A security researcher has confirmed that the version of New South Wales’ online voting platform, iVote, employed during the 2019 election contained a vulnerability that potentially allowed the creation of false decryption proofs for ballots.
Vanessa Teague, an associate professor at the University of Melbourne, has released a paper outlining the iVote flaw, building on previous work of hers in collaboration with Sarah Jamie Lewis from the Open Privacy Research Society, and Olivier Pereira from Université catholique de Louvain.
One of those flaws would have allowed, in some circumstances, an attacker to create a false decryption proof that would pass the verification process despite being different from the original plaintext ballot cast by a voter.
“Based on its assessment of the information supplied by these academics, the NSW Electoral Commission is confident that the new issue they describe in the Swiss Post system is not relevant to the iVote system,” a statement issued by the NSW Electoral Commission at the time said.
However “that assessment was incorrect,” a new paper (PDF) issued by Teague states. “iVote’s decryption proof and verification specification are slightly different from those of the SwissPost system, but the same attack can still be performed after a slight modification.”
Teague said her analysis was based on the iVote protocol described by Scytl, and she is yet to inspect the code itself. Teague is a participant in the NSW Electoral Commission’s iVote source code scrutiny program. The researcher said she provided an earlier version of her report the commission and Scytl 45 days before she published, in line with the source code access agreement.

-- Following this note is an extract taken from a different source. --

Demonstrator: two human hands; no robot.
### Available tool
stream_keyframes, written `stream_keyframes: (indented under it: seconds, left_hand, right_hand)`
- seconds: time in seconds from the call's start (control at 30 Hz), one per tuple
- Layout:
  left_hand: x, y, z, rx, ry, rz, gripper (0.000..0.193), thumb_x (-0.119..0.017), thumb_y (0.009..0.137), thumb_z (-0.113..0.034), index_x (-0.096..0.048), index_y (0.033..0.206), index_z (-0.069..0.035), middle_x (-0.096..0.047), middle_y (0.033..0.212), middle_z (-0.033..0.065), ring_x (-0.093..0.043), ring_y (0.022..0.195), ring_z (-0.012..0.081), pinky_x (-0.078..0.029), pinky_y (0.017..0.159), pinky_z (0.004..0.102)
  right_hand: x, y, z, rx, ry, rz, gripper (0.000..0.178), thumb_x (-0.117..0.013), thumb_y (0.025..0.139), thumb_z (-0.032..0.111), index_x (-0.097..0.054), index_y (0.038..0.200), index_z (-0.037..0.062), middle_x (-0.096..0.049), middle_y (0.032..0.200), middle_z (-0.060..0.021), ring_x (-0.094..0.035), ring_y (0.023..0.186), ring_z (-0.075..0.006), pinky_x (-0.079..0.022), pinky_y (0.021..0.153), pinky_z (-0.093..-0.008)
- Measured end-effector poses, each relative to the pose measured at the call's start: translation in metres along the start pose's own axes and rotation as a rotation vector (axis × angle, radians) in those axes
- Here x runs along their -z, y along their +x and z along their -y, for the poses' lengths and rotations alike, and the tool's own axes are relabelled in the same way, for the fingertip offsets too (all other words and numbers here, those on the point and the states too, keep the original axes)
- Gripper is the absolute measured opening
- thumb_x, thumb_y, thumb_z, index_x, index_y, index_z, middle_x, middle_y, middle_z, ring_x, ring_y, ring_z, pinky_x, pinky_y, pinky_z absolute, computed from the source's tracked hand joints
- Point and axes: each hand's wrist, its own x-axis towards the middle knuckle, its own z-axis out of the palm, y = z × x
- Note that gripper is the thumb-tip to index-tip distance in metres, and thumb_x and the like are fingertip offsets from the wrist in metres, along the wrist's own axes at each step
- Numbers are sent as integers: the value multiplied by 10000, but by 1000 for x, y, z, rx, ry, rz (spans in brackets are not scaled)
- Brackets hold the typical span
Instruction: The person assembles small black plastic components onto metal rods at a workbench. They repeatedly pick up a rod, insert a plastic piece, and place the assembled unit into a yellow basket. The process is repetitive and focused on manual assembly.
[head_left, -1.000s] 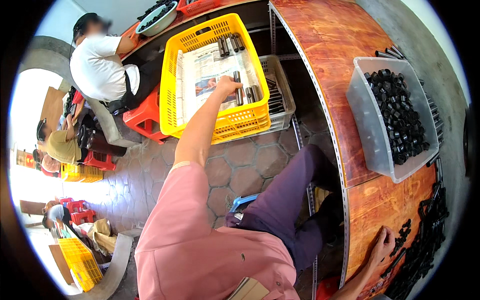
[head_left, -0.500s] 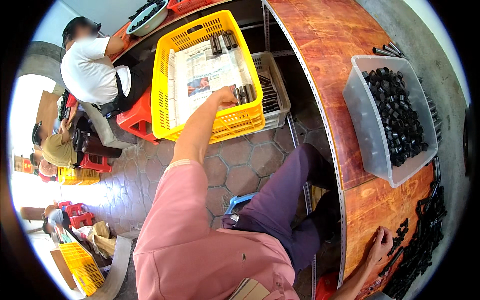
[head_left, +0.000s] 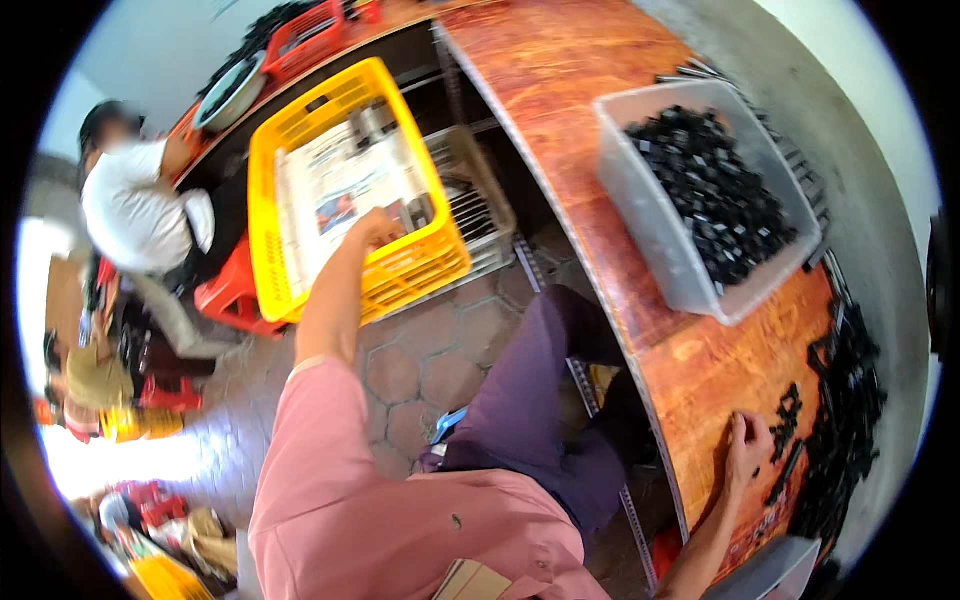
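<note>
Inside the yellow plastic crate (head_left: 365,75), my left hand (head_left: 378,229) is closed at the near right corner, against a short row of dark tubes (head_left: 418,211). Its fingers seem to be on the nearest tube, though blur smears the detail. Newspaper (head_left: 315,190) lines the crate, and another group of dark tubes (head_left: 372,122) lies on it at the far end. My right hand (head_left: 750,445) rests on the wooden table with fingers curled together; whatever they hold is hidden. Beside it lie small black rings (head_left: 788,412) and a heap of black parts (head_left: 840,400).
A translucent bin (head_left: 650,230) of black caps stands on the table (head_left: 560,90). Under the yellow crate is a grey crate (head_left: 490,215) with more tubes. A person in white (head_left: 135,205) sits at left by a red stool (head_left: 238,290). A red basket (head_left: 305,42) stands beyond.
The whole view has shifted, so the crate and table sit further left in the picture. My left hand stays by the tubes in the crate; my right hand stays on the table.
</note>
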Motion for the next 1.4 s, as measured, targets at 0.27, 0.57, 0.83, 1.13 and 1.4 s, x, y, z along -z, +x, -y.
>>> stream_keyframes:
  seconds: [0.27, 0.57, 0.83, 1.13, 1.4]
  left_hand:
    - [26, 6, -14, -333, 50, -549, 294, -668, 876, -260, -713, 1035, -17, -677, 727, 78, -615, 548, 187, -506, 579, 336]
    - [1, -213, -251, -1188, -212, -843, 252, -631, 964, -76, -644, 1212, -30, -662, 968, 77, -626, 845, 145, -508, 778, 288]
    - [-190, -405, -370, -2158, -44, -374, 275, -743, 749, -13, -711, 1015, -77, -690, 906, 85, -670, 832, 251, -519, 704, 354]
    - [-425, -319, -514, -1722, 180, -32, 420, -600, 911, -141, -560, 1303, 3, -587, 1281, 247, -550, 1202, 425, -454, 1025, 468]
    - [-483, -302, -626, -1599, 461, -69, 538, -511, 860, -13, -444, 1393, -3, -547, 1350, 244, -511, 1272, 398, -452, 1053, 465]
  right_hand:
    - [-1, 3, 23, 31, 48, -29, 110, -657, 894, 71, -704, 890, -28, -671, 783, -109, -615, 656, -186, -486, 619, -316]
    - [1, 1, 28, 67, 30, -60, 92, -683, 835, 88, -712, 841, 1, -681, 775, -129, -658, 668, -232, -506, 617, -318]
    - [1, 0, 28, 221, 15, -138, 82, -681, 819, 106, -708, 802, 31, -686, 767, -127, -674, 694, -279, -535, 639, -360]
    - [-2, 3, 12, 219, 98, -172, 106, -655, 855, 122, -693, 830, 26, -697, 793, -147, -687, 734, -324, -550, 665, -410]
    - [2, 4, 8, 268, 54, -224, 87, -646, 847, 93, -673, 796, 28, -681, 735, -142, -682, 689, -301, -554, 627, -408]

“Scytl thanks Vanessa Teague, Associate Professor at the University of Melbourne’s School of Computing and Information Systems, for participating in the Scytl Online Voting Source Code Review Program and for reporting her finding to Scytl via the responsible disclosure reporting procedure,” a statement from the software vendor said.
Teague’s report “has resulted in an update of the documentation related to the iVote system,” the statement said.
“The publication of the source code is part of Scytl’s commitment towards transparency and continuous improvement,” said Sam Campbell, Scytl general manager for Asia-Pacific.
“I’m pleased that Associate Professor Teague has chosen to participate in the program supplying a paper to Scytl and the New South Wales Electoral Commission explaining in detail her finding.”
The NSW Electoral Commission’s director of election innovation, Mark Radcliffe, said he welcomed Teague’s work. “There is no indication of any interference with the iVote system at the recent State election or at any other election where the iVote platform has been used,” Radcliffe said in a statement provided by the commission.
The NSW Electoral Commission is “implementing an improved version of the proof, as provided last month by Scytl, the code developer, which will address the issue raised in the report”.
“A number of other improvements to the iVote system are also being considered as part of our commitment to continually improve verifiability, security and useability,” Radcliffe said.